Even if you’ve not heard the phrase “rig photography” before, you’ve almost certainly seen examples of it. It’s the technique used to capture those images of cars speeding down the open road you see in adverts.

Only it’s not half as dramatic as it looks. The cars aren’t speeding for starters. They have a long metal boom attached with a camera on the end and they are being pushed to minimise vibration.

It doesn’t sound like rocket science or witchcraft but for some reason, almost nobody involved in rig photography will discuss their particular method of mounting the camera to the car, let alone show pictures of their rig.

Why? I have no idea. To me it’s like being cagey about what tripod I use, or what shoes I prefer to wear when taking photographs!

And on that note, Ladies and Gentlemen, I present to you, version 2 of my rig. I say version 2, but I am not sure my first attempt, comprising B&Q suction cups, a pole I found in the shed and duct tape, even warrants a number. This ones made from slightly better quality kit.

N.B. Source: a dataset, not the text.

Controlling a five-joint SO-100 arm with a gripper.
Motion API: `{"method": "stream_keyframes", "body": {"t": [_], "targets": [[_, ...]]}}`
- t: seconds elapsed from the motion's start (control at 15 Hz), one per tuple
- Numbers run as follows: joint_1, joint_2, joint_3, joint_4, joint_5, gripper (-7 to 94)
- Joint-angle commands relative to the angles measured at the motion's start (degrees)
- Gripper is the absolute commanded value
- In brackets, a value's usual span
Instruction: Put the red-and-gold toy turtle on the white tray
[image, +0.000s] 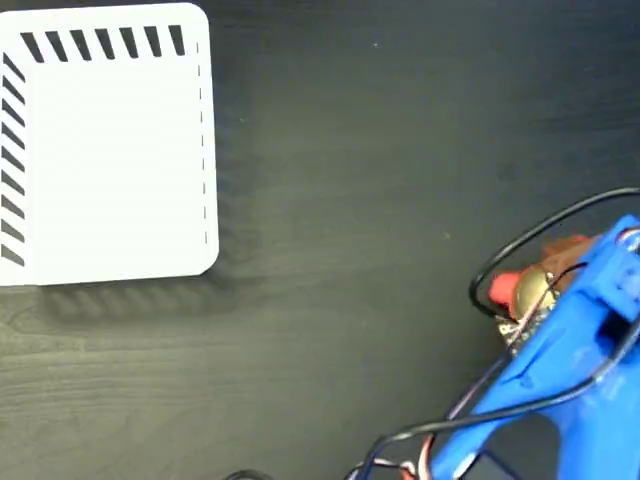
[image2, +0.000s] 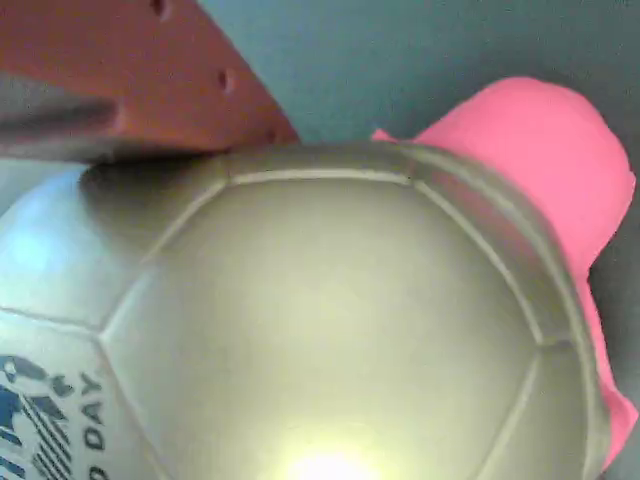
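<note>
Blue arm's claw (image: 535, 290) over the shiny gold-shelled, red-headed toy turtle (image: 520, 288) at the dark bench's (image: 350, 200) right; orange finger (image2: 150, 80) touches shell; grip unclear. Flat white striped tray (image: 110, 150) far left.

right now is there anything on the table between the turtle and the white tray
Nothing visible. In the fixed view the dark table is bare between the turtle, lower right under the gripper, and the white tray, upper left.

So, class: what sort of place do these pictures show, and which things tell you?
Probably a tabletop robot test bench: a dark wood-grain table, a blue arm with loose cables, and a white tray as target.
</note>
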Motion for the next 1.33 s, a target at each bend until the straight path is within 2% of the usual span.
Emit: {"method": "stream_keyframes", "body": {"t": [0.0,0.33,0.47,0.6,0.8,1.07,1.27], "targets": [[-2.0,3.4,-13.8,11.7,4.6,0],[-9.1,4.0,-30.2,25.0,17.3,0],[-10.5,5.0,-29.4,24.2,21.3,0],[-14.9,6.2,-28.1,21.4,35.2,0],[-29.4,9.2,-31.0,22.9,55.1,0],[-50.3,11.4,-37.9,24.9,69.8,0],[-61.6,8.3,-42.9,24.4,78.2,0]]}}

2x Manfotto/Arri LF.1000.A Pump Cups: These 6″ suction cups are the core of my rig. Because the bases are flexible rubber, they cope well with the curvature of car body panels and they won’t just let go suddenly like cheaper suction cups. The red line around blue pump button only appears when the cup is loosing grip and is your cue to tap the button a few times to restore full suction. The spigot adjusts to any angle via a heavyweight ball & socket joint and slots perfectly into the next time on the list. Make sure the cup is clean and you wont mark the paint work either.

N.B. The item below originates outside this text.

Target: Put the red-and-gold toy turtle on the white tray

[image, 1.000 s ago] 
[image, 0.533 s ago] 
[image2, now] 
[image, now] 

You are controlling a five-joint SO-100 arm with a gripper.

3x Manfrotto Superclamps MN035: Basically THE clamp. Built like a tank and designed to work with all manner of standard lighting and photo kit. Press the button on the side and push it down onto the pump cups spigot and it won’t come off. Tighten the thumb screw to stop it rotating.

 

Turning the lever on the side opens and closes the jaws which can grip onto and tube or pipe up to 50mm. Be careful not to over tighten or your crush it. It even comes with a little plastic wedge that will allow you to clamp it onto flat objects like doors, tables and shelves. Seriously useful for mounting anything anywhere, especially when used with a:

Manfrotto 244 variable friction Magic Arm: This articulated arm with a pivot in the middle and ball & socket joints on either end (all tightened by a single knob in the middle) lets you position pretty much anything in almost any way you like. Even NASA use these things on the Space Shuttle program. In the case of my rig, I have a SuperClamp on one end and a camera mounting plate on the other.

 

So that’s 2 pump cups to hold the rig to the car, 2 clamps to attach the boom to the cups and a magic arm at the other end to give some freedom in positioning the camera. Simple, and when assembled and installed it looks like this (and yes, that is an aluminium painters pole acting as the boom! It’ll be replaced in version 3).

The final 3 images show the final the setup, the RAW image as captured and final post processed image from today’s tests.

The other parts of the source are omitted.